Une agence européenne permettrait, par ailleurs, de réaliser des économies d’échelle – en permettant ­notamment de centraliser des activités telles que la production de règlements techniques ou en combinant des fonctions de support –, faciliterait la convergence réglementaire avec les principaux partenaires internationaux du secteur, ouvrant ainsi ­potentiellement de nouveaux marchés à nos constructeurs, et modifierait les rapports entre les industriels et leur administration de régulation.

Guichet unique pour l’industrie au niveau européen, une telle agence permettrait de mieux structurer les relations avec l’industrie et d’assurer ainsi une meilleure protection pour les citoyens et les consommateurs.
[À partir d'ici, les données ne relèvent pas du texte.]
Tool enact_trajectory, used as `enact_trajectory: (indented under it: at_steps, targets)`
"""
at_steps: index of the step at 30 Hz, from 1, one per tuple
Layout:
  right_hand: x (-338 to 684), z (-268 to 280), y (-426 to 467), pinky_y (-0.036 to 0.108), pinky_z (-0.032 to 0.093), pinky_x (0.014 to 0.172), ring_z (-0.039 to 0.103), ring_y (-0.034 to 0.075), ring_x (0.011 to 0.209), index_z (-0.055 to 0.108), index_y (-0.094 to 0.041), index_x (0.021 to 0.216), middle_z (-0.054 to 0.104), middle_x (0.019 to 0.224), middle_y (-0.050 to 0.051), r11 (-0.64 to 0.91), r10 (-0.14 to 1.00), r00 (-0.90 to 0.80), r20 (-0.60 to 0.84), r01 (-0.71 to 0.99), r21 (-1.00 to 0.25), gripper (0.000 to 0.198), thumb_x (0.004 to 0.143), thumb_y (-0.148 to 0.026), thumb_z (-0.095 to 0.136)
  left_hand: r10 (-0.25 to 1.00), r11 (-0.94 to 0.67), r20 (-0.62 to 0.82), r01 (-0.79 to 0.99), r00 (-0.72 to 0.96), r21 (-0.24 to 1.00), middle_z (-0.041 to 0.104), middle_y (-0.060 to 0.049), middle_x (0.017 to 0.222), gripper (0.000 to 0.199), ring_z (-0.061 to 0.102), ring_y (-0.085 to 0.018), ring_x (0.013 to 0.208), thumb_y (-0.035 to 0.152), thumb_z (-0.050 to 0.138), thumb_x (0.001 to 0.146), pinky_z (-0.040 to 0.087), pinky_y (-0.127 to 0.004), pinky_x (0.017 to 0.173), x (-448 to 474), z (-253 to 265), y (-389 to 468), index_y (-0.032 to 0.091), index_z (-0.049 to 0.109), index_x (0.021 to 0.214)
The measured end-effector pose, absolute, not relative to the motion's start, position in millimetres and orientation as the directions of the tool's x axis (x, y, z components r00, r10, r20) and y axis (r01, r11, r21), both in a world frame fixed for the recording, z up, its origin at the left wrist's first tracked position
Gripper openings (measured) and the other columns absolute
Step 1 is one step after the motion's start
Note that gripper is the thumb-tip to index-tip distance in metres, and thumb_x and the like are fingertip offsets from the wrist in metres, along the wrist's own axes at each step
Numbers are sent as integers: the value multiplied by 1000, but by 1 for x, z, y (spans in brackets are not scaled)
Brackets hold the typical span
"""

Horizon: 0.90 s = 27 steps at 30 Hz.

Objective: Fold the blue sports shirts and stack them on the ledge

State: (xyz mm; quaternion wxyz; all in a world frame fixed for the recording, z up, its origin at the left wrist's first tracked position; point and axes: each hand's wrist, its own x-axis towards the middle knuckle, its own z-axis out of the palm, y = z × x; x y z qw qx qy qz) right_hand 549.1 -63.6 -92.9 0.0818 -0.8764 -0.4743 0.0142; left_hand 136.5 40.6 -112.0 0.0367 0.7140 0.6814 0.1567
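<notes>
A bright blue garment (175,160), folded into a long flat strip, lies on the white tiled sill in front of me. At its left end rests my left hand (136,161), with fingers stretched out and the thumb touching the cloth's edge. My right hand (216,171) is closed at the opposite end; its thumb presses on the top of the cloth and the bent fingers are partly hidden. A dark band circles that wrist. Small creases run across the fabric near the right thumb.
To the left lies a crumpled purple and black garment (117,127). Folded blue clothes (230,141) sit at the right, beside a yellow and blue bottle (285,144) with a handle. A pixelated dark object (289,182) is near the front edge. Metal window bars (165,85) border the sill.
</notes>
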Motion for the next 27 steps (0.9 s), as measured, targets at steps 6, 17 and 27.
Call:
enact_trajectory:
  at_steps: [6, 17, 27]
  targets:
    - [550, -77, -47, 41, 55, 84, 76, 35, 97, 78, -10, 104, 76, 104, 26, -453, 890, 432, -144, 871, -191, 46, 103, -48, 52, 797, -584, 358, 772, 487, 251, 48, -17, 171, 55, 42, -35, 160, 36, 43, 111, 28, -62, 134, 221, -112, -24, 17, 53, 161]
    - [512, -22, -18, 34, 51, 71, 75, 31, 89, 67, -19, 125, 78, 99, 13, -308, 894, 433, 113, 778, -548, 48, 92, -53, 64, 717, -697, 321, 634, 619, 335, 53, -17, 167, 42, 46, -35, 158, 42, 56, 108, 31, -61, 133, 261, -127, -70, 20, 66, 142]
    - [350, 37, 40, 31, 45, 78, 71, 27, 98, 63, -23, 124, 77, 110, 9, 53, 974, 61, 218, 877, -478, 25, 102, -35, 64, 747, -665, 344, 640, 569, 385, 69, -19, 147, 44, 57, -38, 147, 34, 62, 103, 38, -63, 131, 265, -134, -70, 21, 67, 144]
Lorsqu’une activité industrielle est hautement technique, le dialogue entre les industriels et l’administration permet d’ajuster le niveau d’exigence réglementaire à la réalité des solutions techniquement et économiquement viables au niveau de l’industrie. En contrepartie, l’administration, surtout si elle est techniquement solide – comme le serait une telle agence –, est davantage à même d’assurer la mise en œuvre effective de ses règlements et de limiter le risque de fraude. L’échelle européenne peut également assurer une plus grande indépendance, notamment vis-à-vis de certains réseaux d’influence nationaux.

Faire bouger les lignes

Une telle approche bénéficierait ainsi à la fois à l’emploi en Europe, aux citoyens et aux consommateurs, en leur assurant une protection aussi efficace que possible de la part de leur administration. Il est donc temps de faire bouger les lignes en s’inspirant de l’exemple du secteur aéronautique, qui a montré tout le bénéfice d’une telle approche pour les citoyens, les emplois, et les consommateurs européens. A la lumière des effets désastreux du « dieselgate », l’Europe doit créer une agence analogue dans le secteur de la conception et de la construction automobiles.

Certes, le contexte politique semble peu favorable à la création de nouvelles institutions européennes et à la mise en œuvre de nouveaux transferts de souveraineté à l’échelon européen. Mais c’est lorsqu’elle apporte des réponses concrètes et opérationnelles, bien que souvent insuffisamment médiatisées, aux problèmes des consommateurs et des entreprises que l’Union répond le mieux à la demande croissante de protection exprimée de façon de plus en plus criante par les citoyens européens.

Grégory Lièvre est employé de l’Agence européenne de sécurité aérienne, à Cologne (Allemagne). Il est par ailleurs membre du MoDem. Il exprime ici des opinions personnelles n’engageant que lui-même.